Activity
Scan the material below for the word "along", then copy every line in which it appears.

:: Data provided

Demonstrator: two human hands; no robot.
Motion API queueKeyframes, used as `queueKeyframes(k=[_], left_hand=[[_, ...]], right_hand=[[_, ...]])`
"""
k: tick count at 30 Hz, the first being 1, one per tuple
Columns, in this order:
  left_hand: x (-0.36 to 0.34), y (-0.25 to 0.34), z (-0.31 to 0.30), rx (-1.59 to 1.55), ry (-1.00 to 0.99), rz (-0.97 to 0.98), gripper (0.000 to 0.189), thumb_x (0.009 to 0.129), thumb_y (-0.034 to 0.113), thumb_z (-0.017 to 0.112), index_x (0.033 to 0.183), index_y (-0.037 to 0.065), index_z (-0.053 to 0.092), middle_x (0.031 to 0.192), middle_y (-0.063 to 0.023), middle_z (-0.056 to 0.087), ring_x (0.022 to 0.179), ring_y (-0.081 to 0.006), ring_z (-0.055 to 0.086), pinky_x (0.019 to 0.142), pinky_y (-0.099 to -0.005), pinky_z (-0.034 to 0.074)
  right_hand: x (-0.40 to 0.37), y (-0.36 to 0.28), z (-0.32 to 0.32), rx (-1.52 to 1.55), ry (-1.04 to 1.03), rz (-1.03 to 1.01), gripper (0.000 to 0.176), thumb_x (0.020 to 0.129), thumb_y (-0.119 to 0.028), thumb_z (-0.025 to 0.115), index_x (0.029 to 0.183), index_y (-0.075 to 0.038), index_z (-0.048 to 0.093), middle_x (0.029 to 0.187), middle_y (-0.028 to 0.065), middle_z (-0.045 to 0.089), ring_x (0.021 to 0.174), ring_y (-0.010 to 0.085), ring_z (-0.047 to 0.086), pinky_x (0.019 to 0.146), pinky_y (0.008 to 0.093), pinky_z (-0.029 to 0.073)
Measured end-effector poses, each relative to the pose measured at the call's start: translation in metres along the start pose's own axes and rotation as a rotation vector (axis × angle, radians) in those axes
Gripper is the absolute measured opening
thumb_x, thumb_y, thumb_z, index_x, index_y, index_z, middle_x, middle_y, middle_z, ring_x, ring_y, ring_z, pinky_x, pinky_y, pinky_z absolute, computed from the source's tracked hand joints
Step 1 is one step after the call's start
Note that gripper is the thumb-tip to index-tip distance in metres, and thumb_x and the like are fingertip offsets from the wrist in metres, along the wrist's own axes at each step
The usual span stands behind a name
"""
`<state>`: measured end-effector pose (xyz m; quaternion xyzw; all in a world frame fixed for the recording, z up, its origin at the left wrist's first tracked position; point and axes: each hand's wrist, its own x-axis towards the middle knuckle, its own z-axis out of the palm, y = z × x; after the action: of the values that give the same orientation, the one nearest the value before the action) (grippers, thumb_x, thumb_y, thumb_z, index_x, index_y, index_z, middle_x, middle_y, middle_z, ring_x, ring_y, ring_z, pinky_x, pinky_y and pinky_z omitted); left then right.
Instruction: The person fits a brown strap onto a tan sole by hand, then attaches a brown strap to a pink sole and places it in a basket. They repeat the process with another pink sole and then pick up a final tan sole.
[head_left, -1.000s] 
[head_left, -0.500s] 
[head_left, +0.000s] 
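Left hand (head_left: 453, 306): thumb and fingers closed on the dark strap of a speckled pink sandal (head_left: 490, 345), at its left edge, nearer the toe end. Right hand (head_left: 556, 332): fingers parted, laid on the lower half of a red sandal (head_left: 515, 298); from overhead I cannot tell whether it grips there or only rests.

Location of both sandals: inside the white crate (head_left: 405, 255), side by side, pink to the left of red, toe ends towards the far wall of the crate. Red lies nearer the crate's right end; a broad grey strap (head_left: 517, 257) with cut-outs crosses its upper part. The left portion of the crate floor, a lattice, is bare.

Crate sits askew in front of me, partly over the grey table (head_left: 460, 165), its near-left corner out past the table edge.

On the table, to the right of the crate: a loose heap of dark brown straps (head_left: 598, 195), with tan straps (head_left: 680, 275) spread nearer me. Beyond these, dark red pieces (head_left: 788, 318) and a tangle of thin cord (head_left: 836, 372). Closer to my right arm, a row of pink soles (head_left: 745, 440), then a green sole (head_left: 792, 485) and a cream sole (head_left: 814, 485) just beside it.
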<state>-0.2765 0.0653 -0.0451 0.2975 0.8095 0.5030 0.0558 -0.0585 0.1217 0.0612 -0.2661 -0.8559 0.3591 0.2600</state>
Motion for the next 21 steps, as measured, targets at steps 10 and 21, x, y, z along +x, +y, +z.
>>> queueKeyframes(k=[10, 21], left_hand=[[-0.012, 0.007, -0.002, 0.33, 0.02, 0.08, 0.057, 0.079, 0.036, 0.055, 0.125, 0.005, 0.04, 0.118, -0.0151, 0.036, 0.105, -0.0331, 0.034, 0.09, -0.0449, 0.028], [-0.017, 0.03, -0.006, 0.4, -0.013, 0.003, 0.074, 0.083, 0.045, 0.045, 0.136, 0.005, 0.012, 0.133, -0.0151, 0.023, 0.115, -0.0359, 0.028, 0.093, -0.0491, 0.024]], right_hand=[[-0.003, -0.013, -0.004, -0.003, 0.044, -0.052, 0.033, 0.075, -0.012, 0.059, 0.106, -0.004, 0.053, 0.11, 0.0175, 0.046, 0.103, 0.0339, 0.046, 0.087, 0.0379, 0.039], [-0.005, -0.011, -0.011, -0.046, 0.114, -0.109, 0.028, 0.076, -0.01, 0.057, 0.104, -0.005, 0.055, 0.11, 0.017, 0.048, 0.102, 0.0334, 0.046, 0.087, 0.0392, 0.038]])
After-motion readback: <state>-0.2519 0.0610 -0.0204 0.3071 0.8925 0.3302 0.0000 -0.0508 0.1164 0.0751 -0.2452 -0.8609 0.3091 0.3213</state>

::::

Response box
Measured end-effector poses, each relative to the pose measured at the call's start: translation in metres along the start pose's own axes and rotation as a rotation vector (axis × angle, radians) in those axes
Note that gripper is the thumb-tip to index-tip distance in metres, and thumb_x and the like are fingertip offsets from the wrist in metres, along the wrist's own axes at each step
Motion for the next 21 steps, as measured, targets at steps 10 and 21, x, y, z along +x, +y, +z.

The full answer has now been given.